Segment Start: Material provided
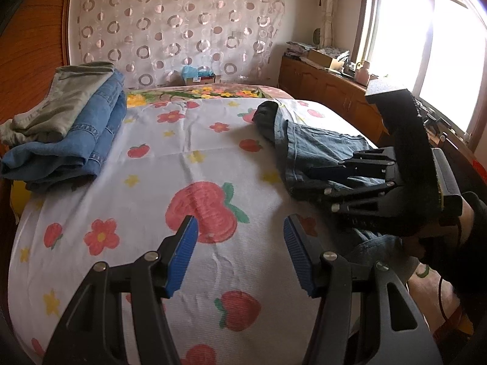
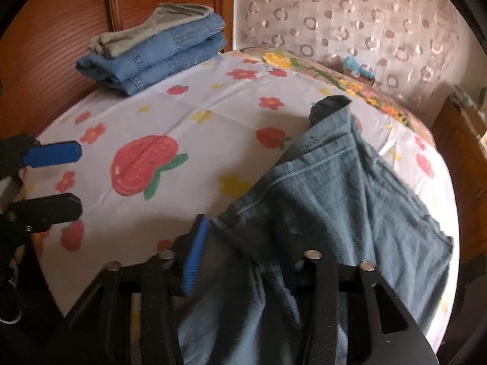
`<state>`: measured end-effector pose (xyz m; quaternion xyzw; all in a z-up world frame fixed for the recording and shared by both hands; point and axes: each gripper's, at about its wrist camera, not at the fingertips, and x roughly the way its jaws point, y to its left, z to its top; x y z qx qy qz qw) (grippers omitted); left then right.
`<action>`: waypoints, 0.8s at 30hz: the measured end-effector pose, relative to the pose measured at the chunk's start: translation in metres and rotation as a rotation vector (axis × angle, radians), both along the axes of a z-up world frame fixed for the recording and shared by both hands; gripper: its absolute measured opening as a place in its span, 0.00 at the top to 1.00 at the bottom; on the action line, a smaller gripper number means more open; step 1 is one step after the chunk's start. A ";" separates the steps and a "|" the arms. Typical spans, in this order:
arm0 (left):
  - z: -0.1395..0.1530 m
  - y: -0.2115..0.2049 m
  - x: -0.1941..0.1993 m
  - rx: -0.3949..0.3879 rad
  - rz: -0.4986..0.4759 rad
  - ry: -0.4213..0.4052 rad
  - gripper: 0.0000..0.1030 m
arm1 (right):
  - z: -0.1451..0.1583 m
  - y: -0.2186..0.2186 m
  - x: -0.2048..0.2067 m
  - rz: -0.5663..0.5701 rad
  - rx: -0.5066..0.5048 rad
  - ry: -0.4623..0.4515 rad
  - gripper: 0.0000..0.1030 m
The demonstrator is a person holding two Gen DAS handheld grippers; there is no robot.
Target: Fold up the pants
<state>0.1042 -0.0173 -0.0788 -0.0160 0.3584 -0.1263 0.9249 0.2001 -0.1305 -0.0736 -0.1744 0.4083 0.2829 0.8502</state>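
Right gripper (image 2: pixel 240 255) had pinched the edge of the grey-blue jeans (image 2: pixel 350 200) lying along the bedsheet's (image 2: pixel 188 112) right side (left gripper (image 1: pixel 240 255) gaped empty nearby), so spreading them flat seemed next.

Grey-blue denim pants (image 2: pixel 334 188) lie crumpled on the right side of the flower-and-strawberry bedsheet (image 2: pixel 188 115), unfolded, running from the near edge toward the far side. One dark hem end (image 2: pixel 330 105) sticks up at the far end, seams and stitching visible along the leg. The near part is bunched up between the blue pads of the right gripper (image 2: pixel 240 258). In the left wrist view the pants (image 1: pixel 316 146) sit right of the sheet's centre.
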 end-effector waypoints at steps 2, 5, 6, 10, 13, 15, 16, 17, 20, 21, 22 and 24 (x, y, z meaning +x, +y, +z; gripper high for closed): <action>0.000 -0.001 0.000 0.002 -0.003 0.000 0.44 | 0.004 -0.008 0.004 -0.019 0.041 0.015 0.94; -0.001 -0.002 -0.001 0.004 -0.008 0.004 0.44 | 0.016 -0.025 0.010 -0.050 0.125 0.016 0.97; 0.000 -0.002 -0.001 0.004 -0.009 0.006 0.44 | 0.019 -0.028 0.011 -0.056 0.142 0.015 0.97; -0.001 -0.006 0.000 0.006 -0.019 0.010 0.44 | 0.036 -0.041 0.013 -0.080 0.187 -0.013 0.97; -0.001 -0.009 -0.001 0.008 -0.029 0.011 0.44 | 0.048 -0.049 0.014 -0.094 0.211 -0.032 0.97; -0.001 -0.010 -0.002 0.009 -0.033 0.011 0.44 | 0.053 -0.055 0.016 -0.108 0.228 -0.040 0.98; -0.001 -0.011 -0.002 0.009 -0.034 0.012 0.44 | 0.055 -0.058 0.016 -0.114 0.223 -0.052 0.98; -0.001 -0.012 -0.002 0.011 -0.035 0.013 0.44 | 0.058 -0.062 0.018 -0.125 0.219 -0.062 0.98; -0.001 -0.014 -0.004 0.012 -0.040 0.013 0.44 | 0.063 -0.074 0.022 -0.151 0.219 -0.078 0.98; -0.001 -0.015 -0.004 0.012 -0.042 0.013 0.44 | 0.064 -0.077 0.024 -0.156 0.217 -0.080 0.98; -0.001 -0.016 -0.003 0.012 -0.043 0.012 0.44 | 0.065 -0.082 0.026 -0.167 0.210 -0.087 0.98; -0.002 -0.017 -0.003 0.011 -0.045 0.013 0.44 | 0.067 -0.093 0.030 -0.188 0.200 -0.096 0.98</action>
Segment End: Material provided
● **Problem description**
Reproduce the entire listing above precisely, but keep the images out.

● **Expected answer**
`<state>`: measured end-effector pose (xyz m; quaternion xyzw; all in a z-up world frame fixed for the recording and shared by both hands; point and axes: each gripper's, at about its wrist camera, not at the fingertips, and x roughly the way its jaws point, y to its left, z to its top; x y z qx qy qz qw) (grippers omitted); left then right.
`<action>`: waypoints, 0.8s at 30hz: the measured end-effector pose, relative to the pose measured at the chunk's start: translation in metres and rotation as a rotation vector (axis × angle, radians), both along the axes of a z-up world frame fixed for the recording and shared by both hands; gripper: its absolute measured opening as a place in its span, 0.00 at the top to 1.00 at the bottom; on the action line, a smaller gripper number means more open; step 1 is one step after the chunk's start. A ";" separates the steps and a "|" the arms. Typical spans, in this order:
arm0 (left):
  - z: -0.1395..0.1530 m
  - y: -0.2115..0.2049 m
  - x: -0.1941..0.1993 m
  - rx: -0.3949..0.3879 rad
  - rz: -0.4986..0.4759 rad
  - ry: -0.4213..0.4052 rad
  - gripper: 0.0000..0.1030 m
arm1 (right):
  - z: -0.1451..0.1583 m
  - y: -0.2186..0.2186 m
  - x: -0.2048..0.2067 m
  - rz: -0.5663..0.5701 rad
  - rx: -0.5066..0.5048 rad
  - ry: -0.4623..0.4515 rad
  - gripper: 0.0000..0.1030 m
The demonstrator is a person holding two Gen DAS handheld grippers; there is no robot.
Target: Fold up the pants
<state>0.1042 -0.0173 -0.0788 -0.0160 0.3584 -0.1263 0.9249 0.2001 -0.1305 -0.0736 -0.1744 0.4083 0.2829 0.8502</state>
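Right gripper (image 2: pixel 240 255) had pinched the edge of the grey-blue jeans (image 2: pixel 350 200) lying along the bedsheet's (image 2: pixel 188 112) right side (left gripper (image 1: pixel 240 255) gaped empty nearby), so spreading them flat seemed next.

Grey-blue denim pants (image 2: pixel 334 188) lie crumpled on the right side of the flower-and-strawberry bedsheet (image 2: pixel 188 115), unfolded, running from the near edge toward the far side. One dark hem end (image 2: pixel 330 105) sticks up at the far end, seams and stitching visible along the leg. The near part is bunched up between the blue pads of the right gripper (image 2: pixel 240 258). In the left wrist view the pants (image 1: pixel 316 146) sit right of the sheet's centre.
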 end-effector waypoints at steps 2, 5, 6, 10, 13, 15, 16, 17, 20, 21, 22 and 24 (x, y, z meaning +x, +y, +z; gripper high for closed): <action>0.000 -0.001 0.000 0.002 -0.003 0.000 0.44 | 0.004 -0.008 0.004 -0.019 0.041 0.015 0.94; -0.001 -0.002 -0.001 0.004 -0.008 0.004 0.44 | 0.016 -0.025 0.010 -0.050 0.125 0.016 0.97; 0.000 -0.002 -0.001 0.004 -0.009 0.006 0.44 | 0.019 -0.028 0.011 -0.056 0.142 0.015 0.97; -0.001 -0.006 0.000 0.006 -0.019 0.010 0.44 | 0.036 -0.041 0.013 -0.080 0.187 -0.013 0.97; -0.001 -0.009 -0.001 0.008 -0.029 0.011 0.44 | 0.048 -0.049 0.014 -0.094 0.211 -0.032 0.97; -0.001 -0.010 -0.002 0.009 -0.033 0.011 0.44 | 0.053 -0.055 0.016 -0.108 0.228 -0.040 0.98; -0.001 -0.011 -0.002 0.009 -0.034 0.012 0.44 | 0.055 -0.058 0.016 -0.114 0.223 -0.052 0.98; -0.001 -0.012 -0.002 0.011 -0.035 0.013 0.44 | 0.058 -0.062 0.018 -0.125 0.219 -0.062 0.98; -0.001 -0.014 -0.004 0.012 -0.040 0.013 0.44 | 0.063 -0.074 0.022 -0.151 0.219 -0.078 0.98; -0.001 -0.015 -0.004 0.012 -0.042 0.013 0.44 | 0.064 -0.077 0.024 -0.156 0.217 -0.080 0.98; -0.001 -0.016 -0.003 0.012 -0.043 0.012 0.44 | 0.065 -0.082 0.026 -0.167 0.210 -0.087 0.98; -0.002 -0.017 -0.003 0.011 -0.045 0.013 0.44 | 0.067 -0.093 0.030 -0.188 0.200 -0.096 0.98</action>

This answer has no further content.